Table 3. Performance data and maximum/final soluble organic matter (as sCODs, TVFA, and VFA composition) for 2POMW, CM and co-digestion mixtures.

On day 12 of the assay, the methanogenic phase started with a sharp decrease of soluble organic matter concentration in all mixtures, as a result of VFA consumption by methanogenic microorganisms. From day 20 on, stabilization in sCOD levels occurred until the end of the test. The average basal levels of sCOD for C50:50, C60:40, C75:25, and C85:15 were 13.04 (±0.54), 14.39 (±0.67), 16.22 (±0.50), and 18.75 (±0.14) gO₂/kg, respectively. These basal levels were calculated as the average of sCOD data from days 33 to 42 in each co-digestion assay. The basal sCOD concentrations increased linearly with the proportion of 2POMW in the initial mixture (R² = 0.97). This means that as the percentage of 2POMW in the mixture increased, soluble organic matter removal performance decreased due to the increase of poorly biodegradable soluble compounds remaining in the reactor during the test period.

To evaluate the possible composition of the slowly biodegradable soluble organic fraction in the mixtures, the fraction of sCOD corresponding to VFAs at the end of test (sCOD as TVFA_final) was calculated (Table 3). Eastman and Ferguson (1981) suggested the use of COD equivalents for each different acid in order to express their total concentration as COD. Comparing this parameter with sCOD, the fraction of soluble compounds corresponding to VFA and the fraction of other soluble organic compounds remaining in the reactor can be determined (see Table 3, sCOD–TVFA_final as value and percentage of the sCOD_final). The percentage of soluble organic material corresponding to VFA increased linearly with the increasing proportion of 2POMW in the mixture.
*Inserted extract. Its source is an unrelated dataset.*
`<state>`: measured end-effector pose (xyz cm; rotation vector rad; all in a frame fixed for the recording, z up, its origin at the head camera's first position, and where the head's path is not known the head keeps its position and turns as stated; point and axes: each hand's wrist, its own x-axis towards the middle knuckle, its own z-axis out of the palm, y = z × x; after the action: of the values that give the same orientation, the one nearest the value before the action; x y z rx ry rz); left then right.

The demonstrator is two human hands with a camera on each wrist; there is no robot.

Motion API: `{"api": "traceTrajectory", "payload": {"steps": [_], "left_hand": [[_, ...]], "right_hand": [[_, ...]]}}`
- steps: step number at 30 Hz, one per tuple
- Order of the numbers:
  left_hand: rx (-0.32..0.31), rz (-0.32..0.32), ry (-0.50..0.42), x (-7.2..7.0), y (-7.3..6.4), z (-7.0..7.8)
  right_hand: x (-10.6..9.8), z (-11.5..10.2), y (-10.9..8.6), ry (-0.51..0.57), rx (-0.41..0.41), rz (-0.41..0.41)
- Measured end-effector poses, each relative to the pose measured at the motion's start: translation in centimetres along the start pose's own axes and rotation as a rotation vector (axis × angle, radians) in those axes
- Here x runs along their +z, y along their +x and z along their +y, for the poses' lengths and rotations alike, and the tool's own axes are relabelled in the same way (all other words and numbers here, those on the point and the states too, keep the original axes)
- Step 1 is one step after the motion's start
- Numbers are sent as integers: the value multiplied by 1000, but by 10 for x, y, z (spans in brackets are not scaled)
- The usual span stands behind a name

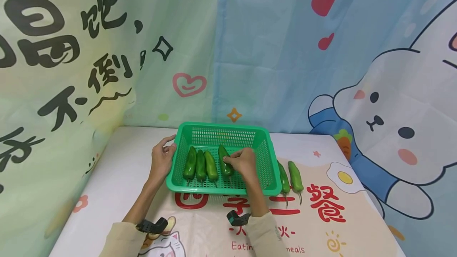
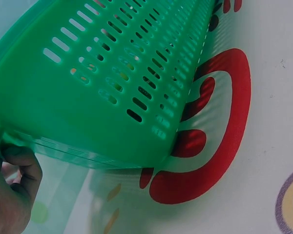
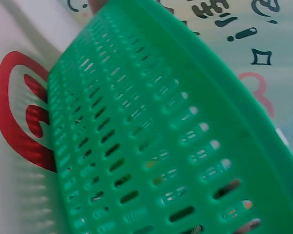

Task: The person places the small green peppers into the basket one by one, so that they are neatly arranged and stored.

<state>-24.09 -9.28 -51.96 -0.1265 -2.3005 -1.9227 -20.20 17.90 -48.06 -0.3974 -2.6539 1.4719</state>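
Note:
A green plastic basket [image 1: 221, 190] with slotted walls stands on the table. My left hand [image 1: 163, 161] grips its left rim; in the left wrist view the curled fingers [image 2: 27, 168] meet the rim. Inside the basket, three green peppers [image 1: 200, 164] lie side by side toward the left, stems toward me. My right hand [image 1: 244, 162] reaches over the near rim and pinches a fourth green pepper [image 1: 222, 153] to the right of those. The right wrist view shows mostly the basket's outer wall [image 3: 136, 107], which hides the right hand's fingers.
Two more green peppers [image 1: 295, 175] lie on the table just right of the basket, the nearer one close to its wall. A printed cloth [image 1: 321, 233] with red characters covers the tabletop. Behind the table hangs a patterned curtain [image 1: 250, 70].

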Motion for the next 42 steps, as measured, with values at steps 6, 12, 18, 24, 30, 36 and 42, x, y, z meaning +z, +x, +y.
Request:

Similary, sCOD non-acids levels, the difference between sCOD_final and sCOD as TVFA_final, also increased. This demonstrates the presence in the 2POMW of poorly biodegradable soluble organic compounds such as polyphenols, hemicellulose or lignin (Arvanitoyannis and Kassaveti, 2008).
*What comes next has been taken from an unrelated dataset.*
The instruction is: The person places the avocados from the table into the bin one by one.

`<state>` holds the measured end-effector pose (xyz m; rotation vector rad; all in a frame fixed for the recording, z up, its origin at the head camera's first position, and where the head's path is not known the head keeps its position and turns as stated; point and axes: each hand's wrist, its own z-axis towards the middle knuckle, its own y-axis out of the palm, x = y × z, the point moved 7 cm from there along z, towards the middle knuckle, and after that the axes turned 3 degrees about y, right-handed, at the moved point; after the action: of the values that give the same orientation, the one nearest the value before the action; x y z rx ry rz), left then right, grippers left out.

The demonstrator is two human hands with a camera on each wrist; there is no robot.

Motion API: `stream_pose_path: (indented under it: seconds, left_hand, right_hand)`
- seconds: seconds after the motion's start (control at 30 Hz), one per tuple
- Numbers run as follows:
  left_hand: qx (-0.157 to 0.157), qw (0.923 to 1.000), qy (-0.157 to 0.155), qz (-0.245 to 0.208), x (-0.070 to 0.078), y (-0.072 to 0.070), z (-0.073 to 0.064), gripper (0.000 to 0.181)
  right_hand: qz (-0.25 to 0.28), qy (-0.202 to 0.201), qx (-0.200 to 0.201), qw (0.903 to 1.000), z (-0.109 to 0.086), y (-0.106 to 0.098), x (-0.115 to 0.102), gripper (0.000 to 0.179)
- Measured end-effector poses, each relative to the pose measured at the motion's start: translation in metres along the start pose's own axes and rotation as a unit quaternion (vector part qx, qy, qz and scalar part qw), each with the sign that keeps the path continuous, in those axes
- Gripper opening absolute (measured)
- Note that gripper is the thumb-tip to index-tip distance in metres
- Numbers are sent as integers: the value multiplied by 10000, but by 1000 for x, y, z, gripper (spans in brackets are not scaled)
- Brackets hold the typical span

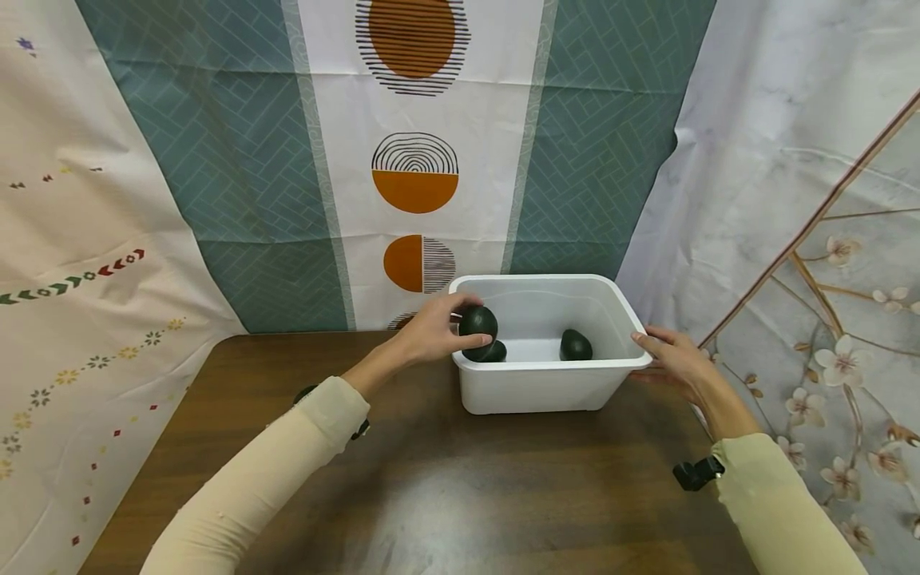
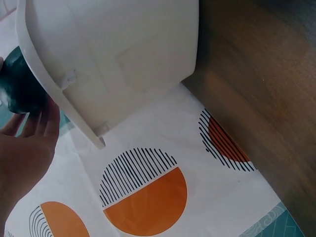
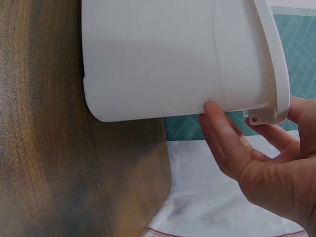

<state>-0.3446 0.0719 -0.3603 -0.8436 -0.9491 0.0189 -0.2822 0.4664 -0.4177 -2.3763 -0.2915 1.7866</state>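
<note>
A white plastic bin stands on the table with its long side toward me. My left hand reaches to its left end and holds a dark green avocado between thumb and fingers, at rim height. Below it, partly covered, another avocado shows inside the bin. A third avocado lies farther right in the bin. At the right end, my right hand grips the bin's rim, thumb on top. In the right wrist view, its fingers lie against the bin's outer wall.
The brown wooden table spreads in front of the bin. Behind it hangs a patterned cloth with orange circles. A floral cloth hangs close by the right hand, and another printed cloth covers the left side.
</note>
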Motion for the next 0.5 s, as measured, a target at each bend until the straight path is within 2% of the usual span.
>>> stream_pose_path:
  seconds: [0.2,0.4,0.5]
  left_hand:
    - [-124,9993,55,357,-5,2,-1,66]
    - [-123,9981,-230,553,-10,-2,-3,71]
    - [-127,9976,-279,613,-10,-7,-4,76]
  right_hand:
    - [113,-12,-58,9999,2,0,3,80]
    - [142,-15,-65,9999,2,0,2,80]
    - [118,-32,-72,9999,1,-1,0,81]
Evolution of Volatile Fatty Acids

The evolutions of total acidity (TVFA) (expressed as acetic acid) and the main individual VFAs (acetic, propionic and butyric acids) in the biomethanization tests for both co-substrates and the different mixtures are presented in Figure 4.

FIGURE 4

Figure 4. Total VFA and individual VFA evolution (acetic, propionic and butyric acid) for co-substrates (A) and mixtures of co-digestion (B).

At the beginning of the tests, TVFA for R_2POMW and R_CM were 1.57 and 1.79 gHAc/L, respectively (Figure 4A). However, for R_2POMW, the VFAs increased sharply (to 10.77 gHAc/L) during the first 16 days. In this period, the acidogenic and acetogenic phases were predominant. In turn, for R_CM, maximum VFA concentration of 2.27 gHAc/L was reached after the first 5 days.

After this initial period, the acetoclastic methanogenic phase occurred and degradation of the accumulated VFAs began in both reactors (R_2POMW and R_CM), with a net increase in biogas production (Figure 5). In day 15 of the test, R_CM reached its basal level of total acidity (0.04 gHAc/L). In contrast, the VFA degradation continued in R_2POMW, reaching a final value of 3.31 gHAc/L at 33 days of operation.

FIGURE 5

Figure 5. Cumulative methane production for 2POMW, CM and co-digestion mixtures in batch experiments.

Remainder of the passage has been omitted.